The Court drew from Amendment 2 "the inevitable inference that the disadvantage imposed is born of animosity toward the class of persons affected." The desire to harm a politically unpopular group can never be a legitimate government interest. Colorado's primary justification for the amendment was respect for other citizens' FREEDOM OF ASSOCIATION, especially landlords or employers who have personal or religious objections to homosexuality. Kennedy concluded that the amendment's breadth was too far removed from this justification. Amendment 2 was a "status-based enactment divorced from any factual context from which we [the Court] could discern a relationship to legitimate interests." In light of the serious deficiencies in the amendment's scope and the failure of the state to articulate a legitimate STATE INTEREST, the Court ruled that Amendment 2 violated the Equal Protection Clause.

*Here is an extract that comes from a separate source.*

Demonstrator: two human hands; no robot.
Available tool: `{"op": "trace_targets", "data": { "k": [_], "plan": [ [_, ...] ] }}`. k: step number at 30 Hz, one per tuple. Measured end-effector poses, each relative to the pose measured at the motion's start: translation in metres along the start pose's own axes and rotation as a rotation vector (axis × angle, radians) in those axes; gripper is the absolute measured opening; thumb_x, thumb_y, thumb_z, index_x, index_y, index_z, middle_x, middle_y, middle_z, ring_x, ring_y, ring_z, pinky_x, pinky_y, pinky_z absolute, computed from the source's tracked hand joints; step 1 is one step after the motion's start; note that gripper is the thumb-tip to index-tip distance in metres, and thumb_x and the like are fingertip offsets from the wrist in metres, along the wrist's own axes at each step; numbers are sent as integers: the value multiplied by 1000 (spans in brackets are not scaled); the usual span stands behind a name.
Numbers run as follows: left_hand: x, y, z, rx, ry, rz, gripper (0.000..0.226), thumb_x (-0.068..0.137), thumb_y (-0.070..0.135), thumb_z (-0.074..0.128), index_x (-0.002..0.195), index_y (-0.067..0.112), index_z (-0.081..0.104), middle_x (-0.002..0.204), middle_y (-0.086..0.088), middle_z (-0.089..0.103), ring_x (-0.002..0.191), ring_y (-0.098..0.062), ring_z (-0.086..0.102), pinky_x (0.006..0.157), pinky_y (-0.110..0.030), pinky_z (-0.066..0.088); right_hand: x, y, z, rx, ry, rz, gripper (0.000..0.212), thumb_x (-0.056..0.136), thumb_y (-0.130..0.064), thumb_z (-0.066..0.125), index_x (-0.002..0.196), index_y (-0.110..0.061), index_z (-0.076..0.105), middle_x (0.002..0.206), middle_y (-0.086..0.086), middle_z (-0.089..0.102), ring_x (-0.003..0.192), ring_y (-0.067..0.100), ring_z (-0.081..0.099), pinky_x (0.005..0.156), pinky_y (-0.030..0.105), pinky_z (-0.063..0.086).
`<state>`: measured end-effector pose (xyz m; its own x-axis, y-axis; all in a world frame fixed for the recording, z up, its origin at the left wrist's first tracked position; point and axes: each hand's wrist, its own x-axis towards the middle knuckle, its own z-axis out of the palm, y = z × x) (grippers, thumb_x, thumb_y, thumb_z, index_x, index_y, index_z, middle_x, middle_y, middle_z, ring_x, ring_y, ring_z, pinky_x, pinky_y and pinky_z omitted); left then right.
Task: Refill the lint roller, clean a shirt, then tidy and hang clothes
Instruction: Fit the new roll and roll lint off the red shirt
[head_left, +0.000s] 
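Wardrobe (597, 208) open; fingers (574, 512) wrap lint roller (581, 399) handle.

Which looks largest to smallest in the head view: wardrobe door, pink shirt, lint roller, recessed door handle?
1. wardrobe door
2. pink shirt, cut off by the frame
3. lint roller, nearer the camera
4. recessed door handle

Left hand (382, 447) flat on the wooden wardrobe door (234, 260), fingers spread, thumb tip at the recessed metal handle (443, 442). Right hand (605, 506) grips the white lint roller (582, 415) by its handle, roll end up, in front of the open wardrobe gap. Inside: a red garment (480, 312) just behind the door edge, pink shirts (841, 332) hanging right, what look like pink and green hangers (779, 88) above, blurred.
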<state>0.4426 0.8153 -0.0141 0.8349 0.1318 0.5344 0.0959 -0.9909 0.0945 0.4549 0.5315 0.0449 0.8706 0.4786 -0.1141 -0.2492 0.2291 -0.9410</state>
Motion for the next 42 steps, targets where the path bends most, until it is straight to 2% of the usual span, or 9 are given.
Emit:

Justice ANTONIN SCALIA, in a dissenting opinion joined by Chief Justice WILLIAM REHNQUIST and Justice CLARENCE THOMAS, characterized Amendment 2 as "rather a modest attempt by seemingly tolerant Coloradans to preserve traditional sexual mores against the efforts of a politically powerful minority to revise those mores through use of the laws." He criticized the majority for "imposing upon all Americans the resolution favored by the elite class from which the Members of this institution are selected." Noting that the U.S. Constitution does not deal with sexual orientation, Scalia concluded that states should be permitted to resolve these kinds of issues through "normal democratic means, including the democratic adoption of provisions in state constitutions."